DATA FOR REVIEW Block Start

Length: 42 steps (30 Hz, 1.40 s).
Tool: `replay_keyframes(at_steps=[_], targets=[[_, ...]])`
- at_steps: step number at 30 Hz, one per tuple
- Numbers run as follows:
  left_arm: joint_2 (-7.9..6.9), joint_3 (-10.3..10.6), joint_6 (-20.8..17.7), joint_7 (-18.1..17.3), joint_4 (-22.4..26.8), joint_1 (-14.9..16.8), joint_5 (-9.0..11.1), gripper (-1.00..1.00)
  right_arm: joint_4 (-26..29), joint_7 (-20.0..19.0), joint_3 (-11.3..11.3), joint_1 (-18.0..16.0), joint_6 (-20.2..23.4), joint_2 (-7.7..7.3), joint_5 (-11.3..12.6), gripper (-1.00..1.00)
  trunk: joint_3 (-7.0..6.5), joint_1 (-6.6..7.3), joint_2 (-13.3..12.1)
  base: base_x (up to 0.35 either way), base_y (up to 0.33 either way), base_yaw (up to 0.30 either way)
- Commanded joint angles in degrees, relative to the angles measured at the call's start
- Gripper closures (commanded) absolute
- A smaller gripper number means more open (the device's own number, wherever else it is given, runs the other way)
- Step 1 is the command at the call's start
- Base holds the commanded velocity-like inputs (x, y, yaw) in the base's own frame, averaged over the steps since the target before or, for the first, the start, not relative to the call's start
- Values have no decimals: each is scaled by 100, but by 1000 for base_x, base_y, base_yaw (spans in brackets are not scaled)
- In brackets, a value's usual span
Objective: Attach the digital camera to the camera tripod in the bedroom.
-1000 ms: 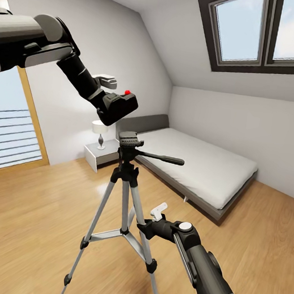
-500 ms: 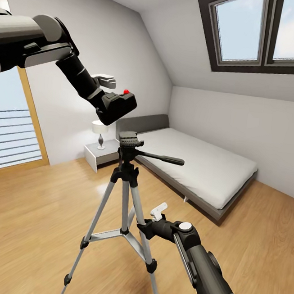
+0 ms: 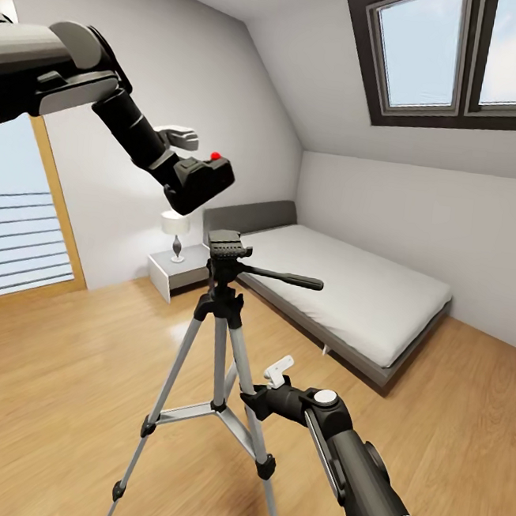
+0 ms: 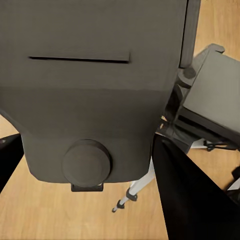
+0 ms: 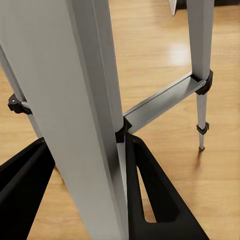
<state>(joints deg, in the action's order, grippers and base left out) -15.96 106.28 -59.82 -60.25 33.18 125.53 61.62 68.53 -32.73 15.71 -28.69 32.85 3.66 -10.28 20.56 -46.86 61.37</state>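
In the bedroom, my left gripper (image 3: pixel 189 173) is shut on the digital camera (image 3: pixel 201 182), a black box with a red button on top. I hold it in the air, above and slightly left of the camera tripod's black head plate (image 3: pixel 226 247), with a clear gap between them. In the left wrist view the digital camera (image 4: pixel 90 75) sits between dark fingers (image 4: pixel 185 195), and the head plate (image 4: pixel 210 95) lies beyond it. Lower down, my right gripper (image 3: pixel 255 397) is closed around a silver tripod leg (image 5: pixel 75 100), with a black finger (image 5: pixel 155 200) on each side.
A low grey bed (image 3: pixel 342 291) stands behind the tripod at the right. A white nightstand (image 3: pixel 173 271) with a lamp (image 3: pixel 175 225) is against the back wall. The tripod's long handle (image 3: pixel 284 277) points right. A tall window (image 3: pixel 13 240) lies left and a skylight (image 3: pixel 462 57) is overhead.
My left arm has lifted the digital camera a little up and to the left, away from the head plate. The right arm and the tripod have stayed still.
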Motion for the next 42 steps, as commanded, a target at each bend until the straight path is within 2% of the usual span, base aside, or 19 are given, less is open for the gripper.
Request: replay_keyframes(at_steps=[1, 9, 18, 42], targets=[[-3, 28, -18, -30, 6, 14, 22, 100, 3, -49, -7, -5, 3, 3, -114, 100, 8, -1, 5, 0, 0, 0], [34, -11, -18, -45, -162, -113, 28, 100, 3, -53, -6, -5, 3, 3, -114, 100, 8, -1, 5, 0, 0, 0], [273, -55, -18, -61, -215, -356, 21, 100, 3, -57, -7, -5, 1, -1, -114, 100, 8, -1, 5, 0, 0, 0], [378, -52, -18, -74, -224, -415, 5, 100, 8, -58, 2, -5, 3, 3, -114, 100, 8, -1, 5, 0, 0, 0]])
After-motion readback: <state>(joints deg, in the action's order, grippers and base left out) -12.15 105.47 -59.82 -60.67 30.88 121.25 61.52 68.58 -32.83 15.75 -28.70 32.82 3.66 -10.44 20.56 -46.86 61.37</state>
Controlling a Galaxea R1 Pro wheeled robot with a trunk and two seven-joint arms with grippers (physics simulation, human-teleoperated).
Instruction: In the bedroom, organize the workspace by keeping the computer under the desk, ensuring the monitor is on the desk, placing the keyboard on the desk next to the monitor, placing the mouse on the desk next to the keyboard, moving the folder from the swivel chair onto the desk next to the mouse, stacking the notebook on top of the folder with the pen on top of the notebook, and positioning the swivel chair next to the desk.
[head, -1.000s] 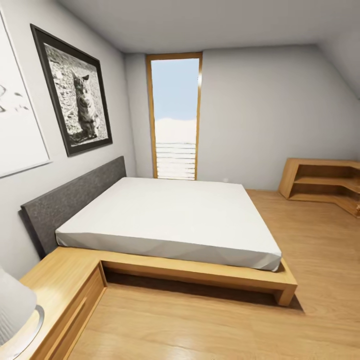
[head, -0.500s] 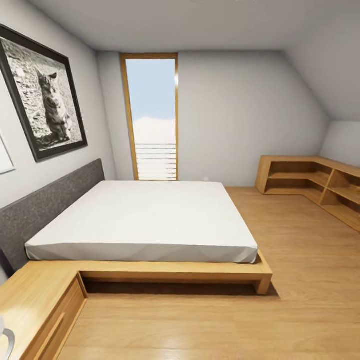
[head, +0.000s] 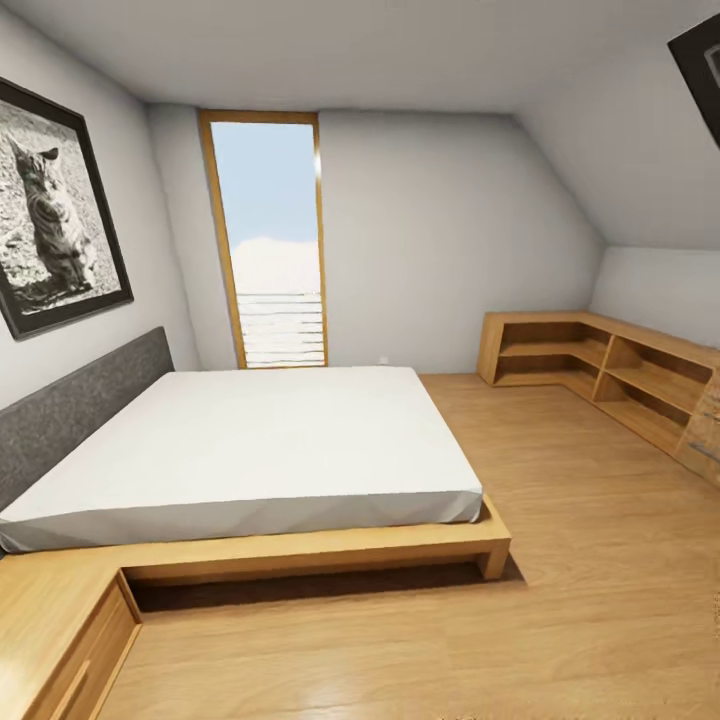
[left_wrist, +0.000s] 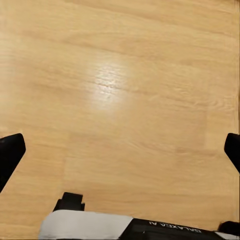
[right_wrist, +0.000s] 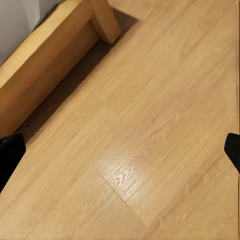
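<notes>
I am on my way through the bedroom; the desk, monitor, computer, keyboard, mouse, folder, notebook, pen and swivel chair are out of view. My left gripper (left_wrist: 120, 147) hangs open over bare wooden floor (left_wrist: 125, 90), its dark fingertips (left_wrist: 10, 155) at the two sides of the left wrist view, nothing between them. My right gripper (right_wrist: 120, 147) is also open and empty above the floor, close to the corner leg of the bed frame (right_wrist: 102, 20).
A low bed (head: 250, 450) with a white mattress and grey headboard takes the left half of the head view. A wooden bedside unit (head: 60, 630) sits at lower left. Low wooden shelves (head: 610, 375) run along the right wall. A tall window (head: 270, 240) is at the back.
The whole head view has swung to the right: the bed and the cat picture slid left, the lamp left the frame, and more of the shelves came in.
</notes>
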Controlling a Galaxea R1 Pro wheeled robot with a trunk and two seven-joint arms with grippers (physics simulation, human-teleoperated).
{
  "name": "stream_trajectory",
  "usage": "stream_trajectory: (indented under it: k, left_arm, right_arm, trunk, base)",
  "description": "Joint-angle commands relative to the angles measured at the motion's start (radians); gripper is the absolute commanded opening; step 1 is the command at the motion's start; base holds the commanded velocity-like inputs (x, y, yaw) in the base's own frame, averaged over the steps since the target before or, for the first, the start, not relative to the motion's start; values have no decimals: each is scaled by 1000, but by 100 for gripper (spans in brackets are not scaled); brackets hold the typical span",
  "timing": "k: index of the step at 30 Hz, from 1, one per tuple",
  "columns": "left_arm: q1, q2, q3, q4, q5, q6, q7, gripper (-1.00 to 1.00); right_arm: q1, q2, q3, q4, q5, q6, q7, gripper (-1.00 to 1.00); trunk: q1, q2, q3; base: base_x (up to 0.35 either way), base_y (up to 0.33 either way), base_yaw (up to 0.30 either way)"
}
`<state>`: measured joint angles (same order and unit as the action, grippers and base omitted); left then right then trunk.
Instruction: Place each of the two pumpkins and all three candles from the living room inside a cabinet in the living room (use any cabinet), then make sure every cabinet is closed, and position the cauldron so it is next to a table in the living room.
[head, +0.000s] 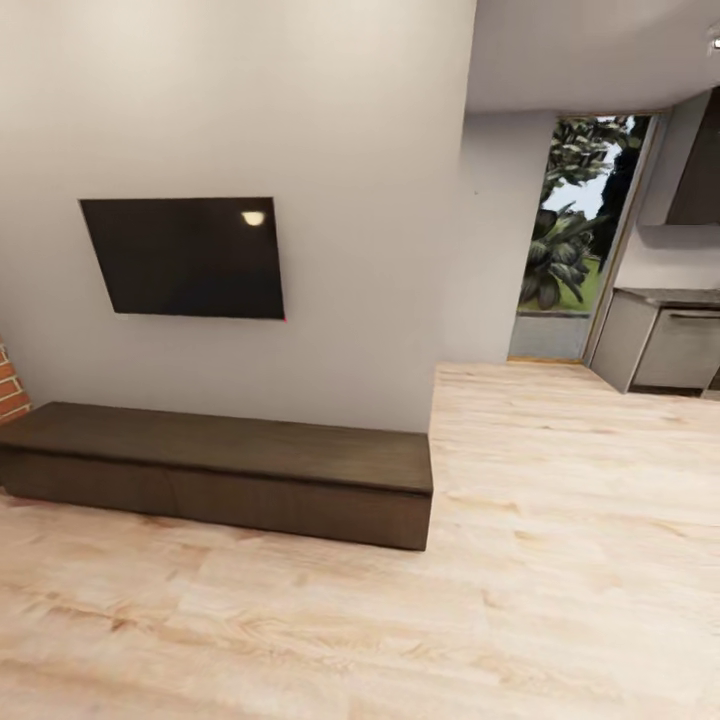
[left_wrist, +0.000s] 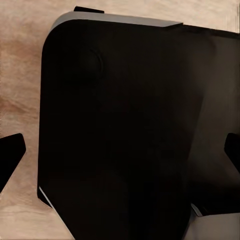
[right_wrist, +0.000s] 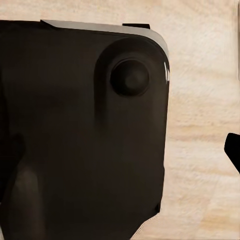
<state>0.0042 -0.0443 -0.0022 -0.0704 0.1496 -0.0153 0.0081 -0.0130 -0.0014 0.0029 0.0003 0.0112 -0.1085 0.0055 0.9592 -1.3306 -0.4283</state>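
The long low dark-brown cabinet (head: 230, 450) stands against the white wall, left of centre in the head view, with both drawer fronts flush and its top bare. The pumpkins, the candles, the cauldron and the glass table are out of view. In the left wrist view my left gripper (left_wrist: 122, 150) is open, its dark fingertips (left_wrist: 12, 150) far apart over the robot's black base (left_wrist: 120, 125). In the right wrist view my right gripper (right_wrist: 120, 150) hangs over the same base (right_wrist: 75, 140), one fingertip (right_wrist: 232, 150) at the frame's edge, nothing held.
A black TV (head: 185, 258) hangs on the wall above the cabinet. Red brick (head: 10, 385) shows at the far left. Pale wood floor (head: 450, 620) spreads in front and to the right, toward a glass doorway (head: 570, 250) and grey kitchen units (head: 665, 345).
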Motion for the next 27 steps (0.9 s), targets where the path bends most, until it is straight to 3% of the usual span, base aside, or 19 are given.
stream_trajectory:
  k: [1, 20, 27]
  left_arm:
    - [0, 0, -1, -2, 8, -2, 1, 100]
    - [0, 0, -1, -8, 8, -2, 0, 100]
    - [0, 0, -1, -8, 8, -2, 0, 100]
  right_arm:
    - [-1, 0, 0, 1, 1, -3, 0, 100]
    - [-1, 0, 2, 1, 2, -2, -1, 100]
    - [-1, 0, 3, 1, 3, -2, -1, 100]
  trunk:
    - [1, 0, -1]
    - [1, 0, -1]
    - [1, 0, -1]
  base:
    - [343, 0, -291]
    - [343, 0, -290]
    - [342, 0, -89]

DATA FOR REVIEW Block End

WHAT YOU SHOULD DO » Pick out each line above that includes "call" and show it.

ANSWER AREA »
- Commanded joint angles in degrees, relative to the angles measured at the call's start
- Step 1 is the command at the call's start
- Base holds the commanded velocity-like inputs (x, y, yaw) in the base's own frame, averaged over the steps since the target before or, for the first, the start, not relative to the call's start

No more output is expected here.